> _Your instructions_
Copy the data exactly as it appears, and do not include any pictures.

(Dataset items)
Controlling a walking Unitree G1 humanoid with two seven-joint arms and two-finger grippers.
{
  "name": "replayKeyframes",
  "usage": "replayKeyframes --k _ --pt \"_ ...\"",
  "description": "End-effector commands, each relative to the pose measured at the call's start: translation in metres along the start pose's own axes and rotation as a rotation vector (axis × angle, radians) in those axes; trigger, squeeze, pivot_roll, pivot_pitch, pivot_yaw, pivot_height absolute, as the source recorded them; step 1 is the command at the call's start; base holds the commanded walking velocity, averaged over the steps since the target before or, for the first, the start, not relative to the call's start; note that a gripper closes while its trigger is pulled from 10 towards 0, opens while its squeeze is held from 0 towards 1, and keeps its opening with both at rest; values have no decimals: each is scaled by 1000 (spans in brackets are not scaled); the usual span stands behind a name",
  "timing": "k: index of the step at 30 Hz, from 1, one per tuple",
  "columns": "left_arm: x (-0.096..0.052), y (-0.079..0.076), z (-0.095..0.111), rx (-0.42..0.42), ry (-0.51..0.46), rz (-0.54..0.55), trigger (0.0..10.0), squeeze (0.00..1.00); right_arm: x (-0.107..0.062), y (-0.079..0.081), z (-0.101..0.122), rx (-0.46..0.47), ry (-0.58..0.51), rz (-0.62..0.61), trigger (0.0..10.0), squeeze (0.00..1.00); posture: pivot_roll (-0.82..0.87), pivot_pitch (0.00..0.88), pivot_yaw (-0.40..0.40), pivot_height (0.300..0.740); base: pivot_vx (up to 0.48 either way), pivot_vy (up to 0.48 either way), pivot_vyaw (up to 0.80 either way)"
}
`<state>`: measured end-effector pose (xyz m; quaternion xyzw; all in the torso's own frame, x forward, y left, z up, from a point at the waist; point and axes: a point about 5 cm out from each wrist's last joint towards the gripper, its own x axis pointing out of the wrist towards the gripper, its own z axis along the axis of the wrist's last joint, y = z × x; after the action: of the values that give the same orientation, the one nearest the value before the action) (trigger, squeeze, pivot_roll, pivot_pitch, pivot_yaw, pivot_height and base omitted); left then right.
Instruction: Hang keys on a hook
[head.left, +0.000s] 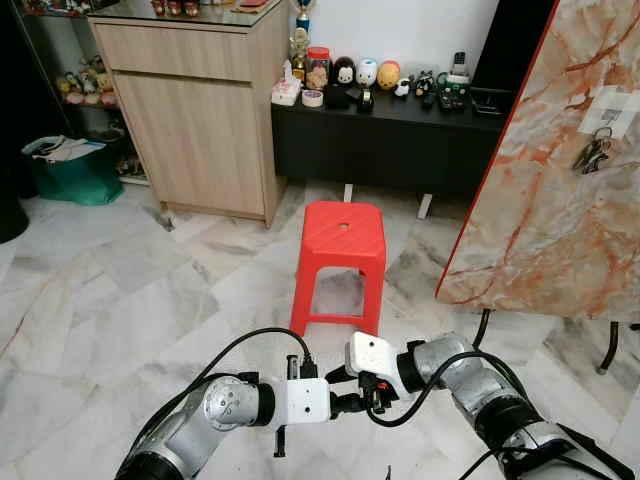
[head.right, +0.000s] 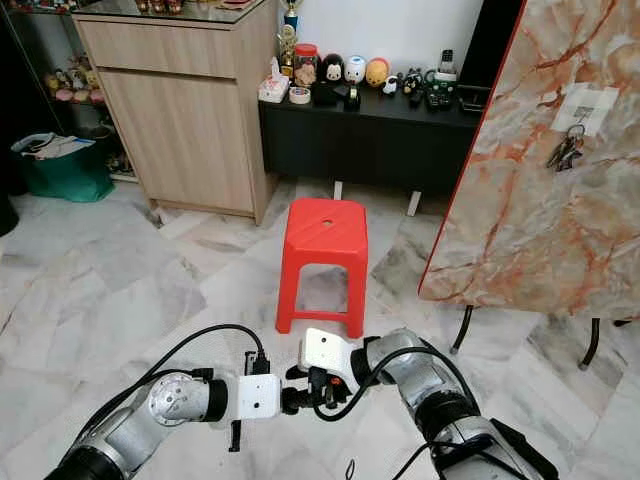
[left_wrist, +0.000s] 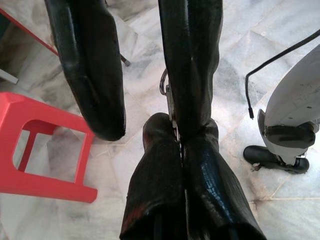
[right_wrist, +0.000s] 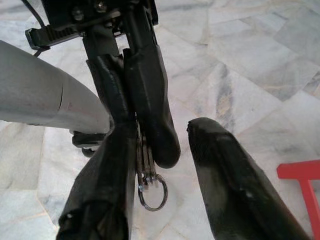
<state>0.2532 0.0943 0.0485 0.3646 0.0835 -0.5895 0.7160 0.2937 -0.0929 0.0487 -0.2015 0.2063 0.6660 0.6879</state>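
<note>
Low in front of me my two grippers meet fingertip to fingertip above the floor. My left gripper (head.left: 343, 404) is shut on a small bunch of keys (right_wrist: 144, 162), and its key ring (right_wrist: 153, 193) hangs free below the fingers. My right gripper (head.left: 372, 392) is open; one of its fingers (right_wrist: 100, 200) lies against the keys while the other stands well apart. On the tilted marble panel (head.left: 545, 210) at the right, a second bunch of keys (head.left: 592, 152) hangs from a hook under a white label (head.left: 607, 105).
A red plastic stool (head.left: 343, 232) stands straight ahead on the marble floor. Behind it are a black low shelf (head.left: 400, 135) with toys and a wooden cabinet (head.left: 195, 110). A green bag (head.left: 70, 170) sits far left. The panel's black legs (head.left: 610, 345) stand at the right.
</note>
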Motion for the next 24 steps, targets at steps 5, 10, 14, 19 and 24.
replayKeyframes --k 5,10,14,19,24 --pt "7 -7 4 16 -5 -46 0 0 2 -2 12 -76 -17 6 0 0 125 0 -84 740 0 0 0" --pt "8 -7 3 13 -1 -46 0 0 3 -1 11 -77 -9 9 0 0 126 0 -84 740 0 0 0" --pt "8 -7 3 13 2 -44 0 0 4 0 10 -79 0 20 0 0 127 0 -85 740 0 0 0" --pt "8 -6 3 15 3 -39 0 0 5 0 9 -80 4 27 0 0 127 0 -85 740 0 0 0" --pt "8 -6 3 17 3 -36 0 0 4 1 9 -80 4 40 0 0 126 0 -86 740 0 0 0"
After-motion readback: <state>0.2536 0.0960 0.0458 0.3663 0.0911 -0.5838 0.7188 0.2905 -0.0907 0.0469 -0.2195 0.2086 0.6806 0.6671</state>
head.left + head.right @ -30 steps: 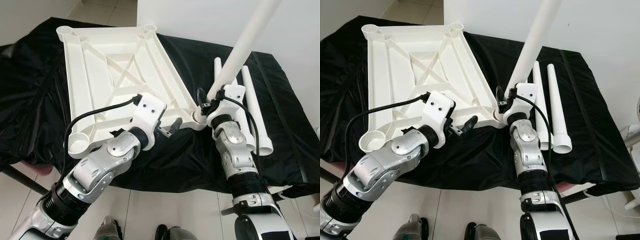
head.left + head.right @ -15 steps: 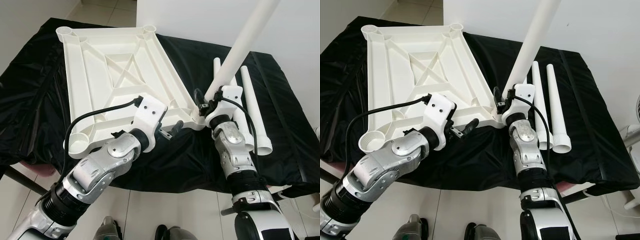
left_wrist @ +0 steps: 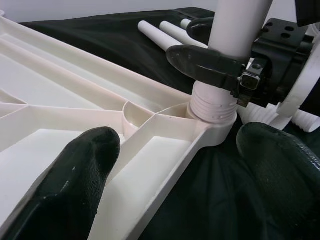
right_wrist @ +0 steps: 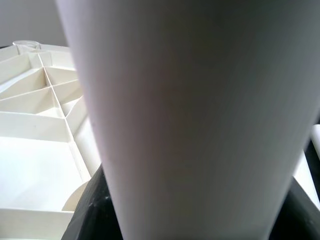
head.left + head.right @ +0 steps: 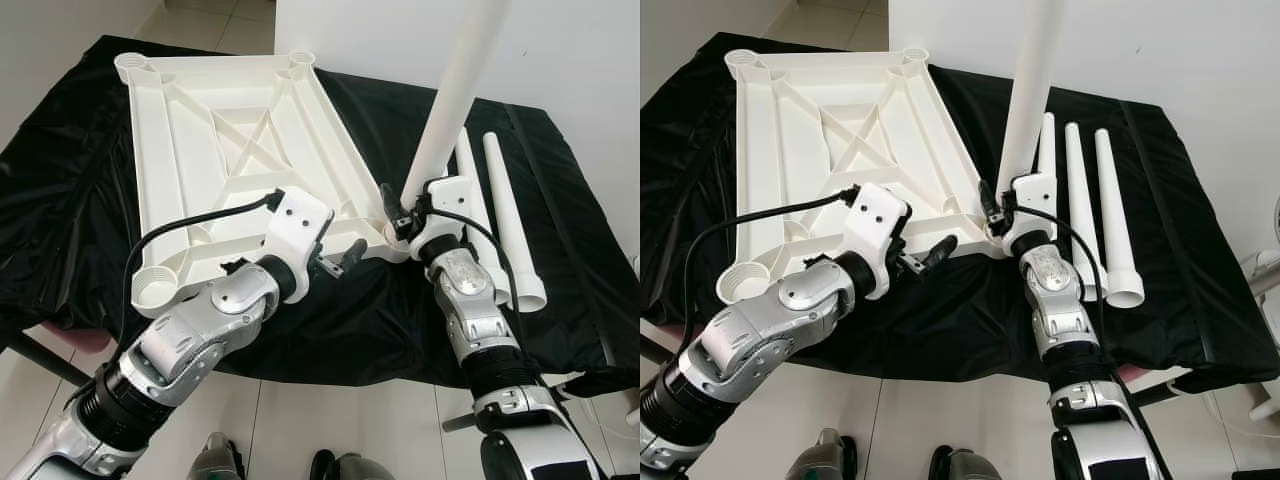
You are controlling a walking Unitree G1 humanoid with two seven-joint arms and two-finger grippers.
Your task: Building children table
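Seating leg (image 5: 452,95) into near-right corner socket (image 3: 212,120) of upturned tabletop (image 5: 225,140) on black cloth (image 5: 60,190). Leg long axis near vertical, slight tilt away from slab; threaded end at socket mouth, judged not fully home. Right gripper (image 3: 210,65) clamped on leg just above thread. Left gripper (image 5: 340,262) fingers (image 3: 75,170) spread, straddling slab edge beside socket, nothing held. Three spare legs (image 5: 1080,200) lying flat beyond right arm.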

> _Output for this task_
Controlling a walking Unitree G1 humanoid with two seven-joint arms and two-finger grippers.
{
  "name": "replayKeyframes",
  "usage": "replayKeyframes --k _ --pt \"_ ...\"",
  "description": "End-effector commands, each relative to the pose measured at the call's start: translation in metres along the start pose's own axes and rotation as a rotation vector (axis × angle, radians) in those axes; trigger, squeeze, pivot_roll, pivot_pitch, pivot_yaw, pivot_height absolute, as the source recorded them; step 1 is the command at the call's start; base holds the commanded walking velocity, averaged over the steps since the target before or, for the first, the start, not relative to the call's start; note that a gripper closes while its trigger is pulled from 10 towards 0, opens while its squeeze is held from 0 towards 1, and keeps its opening with both at rest; values have no decimals: each is scaled by 1000 (spans in brackets are not scaled); the usual span stands behind a name",
  "timing": "k: index of the step at 30 Hz, from 1, one per tuple",
  "columns": "left_arm: x (-0.096..0.052), y (-0.079..0.076), z (-0.095..0.111), rx (-0.42..0.42), ry (-0.51..0.46), rz (-0.54..0.55), trigger (0.0..10.0), squeeze (0.00..1.00); right_arm: x (-0.107..0.062), y (-0.079..0.081), z (-0.101..0.122), rx (-0.46..0.47), ry (-0.58..0.51), rz (-0.62..0.61), trigger (0.0..10.0), squeeze (0.00..1.00); posture: pivot_roll (-0.82..0.87), pivot_pitch (0.00..0.88), pivot_yaw (-0.40..0.40), pivot_height (0.300..0.740); base: pivot_vx (up to 0.48 either way), pivot_vy (up to 0.48 either way), pivot_vyaw (up to 0.80 either way)"
}
`<state>`: measured end-effector pose (xyz m; quaternion xyzw; all in the torso's own frame, x forward, y left, z up, from a point at the waist; point and axes: a point about 5 cm out from each wrist's last joint towards the gripper, its own x axis pointing out of the wrist towards the gripper, its own z axis along the axis of the wrist's last joint, y = z × x; after the action: of the values that give the same orientation, the one nearest the value before the action) (trigger, squeeze, pivot_roll, pivot_pitch, pivot_yaw, pivot_height and base omitted); left then right.
Instruction: Hang keys on a hook
[head.left, +0.000s] 
[head.right, +0.000s] 
[left_wrist, +0.000s] 
[right_wrist, +0.000s] 
<state>0.2532 0.0943 0.0485 0.3646 0.0835 -0.5895 0.7160 0.2937 -0.0929 0.0487 -0.2015 0.2063 0.6660 0.6879</state>
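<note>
Low in front of me my two grippers meet fingertip to fingertip above the floor. My left gripper (head.left: 343, 404) is shut on a small bunch of keys (right_wrist: 144, 162), and its key ring (right_wrist: 153, 193) hangs free below the fingers. My right gripper (head.left: 372, 392) is open; one of its fingers (right_wrist: 100, 200) lies against the keys while the other stands well apart. On the tilted marble panel (head.left: 545, 210) at the right, a second bunch of keys (head.left: 592, 152) hangs from a hook under a white label (head.left: 607, 105).
A red plastic stool (head.left: 343, 232) stands straight ahead on the marble floor. Behind it are a black low shelf (head.left: 400, 135) with toys and a wooden cabinet (head.left: 195, 110). A green bag (head.left: 70, 170) sits far left. The panel's black legs (head.left: 610, 345) stand at the right.
</note>
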Motion for the next 24 steps, targets at steps 5, 10, 14, 19 and 24.
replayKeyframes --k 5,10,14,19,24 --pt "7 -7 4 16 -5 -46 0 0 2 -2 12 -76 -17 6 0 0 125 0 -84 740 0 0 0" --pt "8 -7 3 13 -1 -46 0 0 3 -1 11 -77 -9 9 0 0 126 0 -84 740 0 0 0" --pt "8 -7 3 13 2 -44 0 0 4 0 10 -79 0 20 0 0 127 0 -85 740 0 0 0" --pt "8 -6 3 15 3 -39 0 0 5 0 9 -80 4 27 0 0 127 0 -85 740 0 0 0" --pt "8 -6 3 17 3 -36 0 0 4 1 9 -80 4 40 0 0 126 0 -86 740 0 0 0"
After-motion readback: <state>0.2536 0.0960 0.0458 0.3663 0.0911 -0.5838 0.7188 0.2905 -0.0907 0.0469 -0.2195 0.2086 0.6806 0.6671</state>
head.left + head.right @ -30 steps: 
head.left + head.right @ -15 steps: 
left_wrist @ +0 steps: 
right_wrist @ +0 steps: 
head.left + head.right @ +0 steps: 
You are controlling a walking Unitree G1 humanoid with two seven-joint arms and two-finger grippers.
Your task: Building children table
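Seating leg (image 5: 452,95) into near-right corner socket (image 3: 212,120) of upturned tabletop (image 5: 225,140) on black cloth (image 5: 60,190). Leg long axis near vertical, slight tilt away from slab; threaded end at socket mouth, judged not fully home. Right gripper (image 3: 210,65) clamped on leg just above thread. Left gripper (image 5: 340,262) fingers (image 3: 75,170) spread, straddling slab edge beside socket, nothing held. Three spare legs (image 5: 1080,200) lying flat beyond right arm.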

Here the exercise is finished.